Make sure that you read my post on 10 important tips you need for your next road trip to get some advice on what to look for when booking cars. For example, you need to be careful about insurance and how to book it so you can have a stress free experience during your road trip.
I encountered no problems whatsoever with getting the car through Booking.com and Avis. The Nissan Micra I drove for the next 850 km throughout Portugal, served us pretty well. It was fast enough and provided us with enough space for our luggage. We did have to store one of the big suitcases on the back passengers’ seat however since it would not fit in the boot, (not an issue though).
Nations Porto – Studios & Suites: check for availability and prices.
Pros: Clean and spacious rooms, (we had a studio on the 2nd floor). Fully equipped, very quiet. Polite and helpful staff. Central location and walking distance to Ribeira district, (Duro River), and Ponte Luis bridge. Good internet connection.
Cons: you had to climb up-hill to access the property, so don’t walk to it with your luggage, (not a big deal otherwise). If you choose to pay the supplement for breakfast, you need to walk to a nearby cafe every morning. It was full of character though and fun to observe the locals gathering there.
Click here to see a list of all hotels in Porto.
OC Salon Charm Hostel & Suites: check here for availability and prices.
Pros: don’t let the ‘Hostel’ bit fool you! Everyone raved about this establishment -and rightly so! Elegant and sparkling clean, spacious. Great breakfast included. Charming staff and lady owner. Good location within walking distance of everywhere.
Cons: I have to try really hard! No, none really!
Click here to see a list of all hotels in Aveiro.
Dom João Residencial: check here for availability and prices.
Pros: Nicely equipped rooms with balconies. Location was not bad. Breakfast room was the highlight of this hotel for me. Loved the conservatory extension for breakfast, which was equally good with many choices.

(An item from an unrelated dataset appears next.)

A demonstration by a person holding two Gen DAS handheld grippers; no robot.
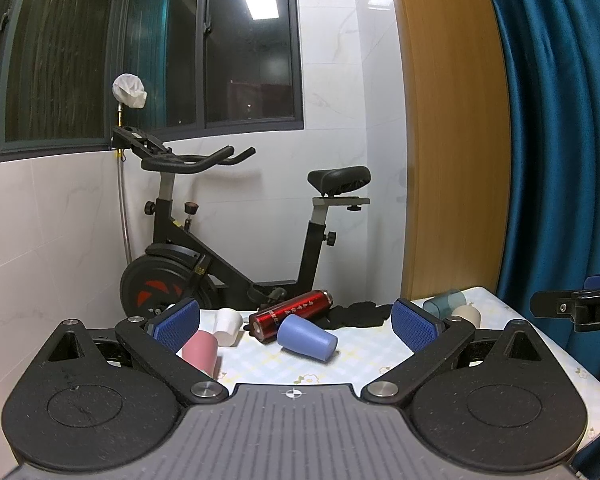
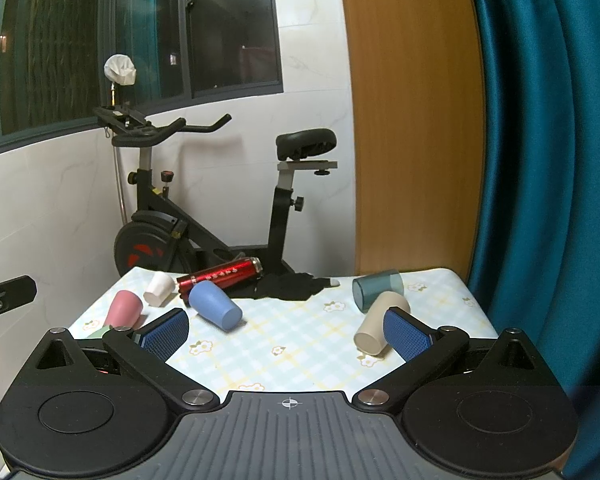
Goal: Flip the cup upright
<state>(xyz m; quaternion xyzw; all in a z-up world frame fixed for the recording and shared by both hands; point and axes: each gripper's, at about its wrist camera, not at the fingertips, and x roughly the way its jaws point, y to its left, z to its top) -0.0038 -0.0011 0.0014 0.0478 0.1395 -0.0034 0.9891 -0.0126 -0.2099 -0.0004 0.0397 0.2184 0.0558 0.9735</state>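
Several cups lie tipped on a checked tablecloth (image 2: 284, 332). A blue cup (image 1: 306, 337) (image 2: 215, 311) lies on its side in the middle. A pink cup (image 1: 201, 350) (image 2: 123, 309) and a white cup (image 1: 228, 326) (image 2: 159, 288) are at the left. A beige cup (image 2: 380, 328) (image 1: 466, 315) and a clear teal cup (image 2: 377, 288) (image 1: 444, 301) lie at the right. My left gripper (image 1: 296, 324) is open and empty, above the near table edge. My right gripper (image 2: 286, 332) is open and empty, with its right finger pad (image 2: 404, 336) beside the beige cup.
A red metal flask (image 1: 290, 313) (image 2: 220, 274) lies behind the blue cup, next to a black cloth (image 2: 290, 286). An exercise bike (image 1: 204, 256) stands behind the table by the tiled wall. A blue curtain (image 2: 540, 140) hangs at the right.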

Cons: The front of the building looked a little on the shady side. Parking was across the street for a fee, but secure. The staff could have been more friendly and used a more personal approach. Not a deal breaker though – I would go again.
Click here to see a list of all hotels in Lisbon.
Aqua Ria Boutique Hotel: check here for availability and prices.
Pros: Nice hotel on a quiet pedestrian street just a breath away from the small marina in Faro. Spacious rooms very well equipped. Great bathroom and shower. Staff at reception were nice and friendly – good breakfast.
Cons: It was hard to locate the hotel even by GPS. We arrived there in the evening and made several circles around the pedestrian street. I had to ask locals and walk to it in order to locate it. Parking was an issue as I had to park several blocks over. It was free parking but not very clear and staff did not explain this clearly. I would still go for another visit though.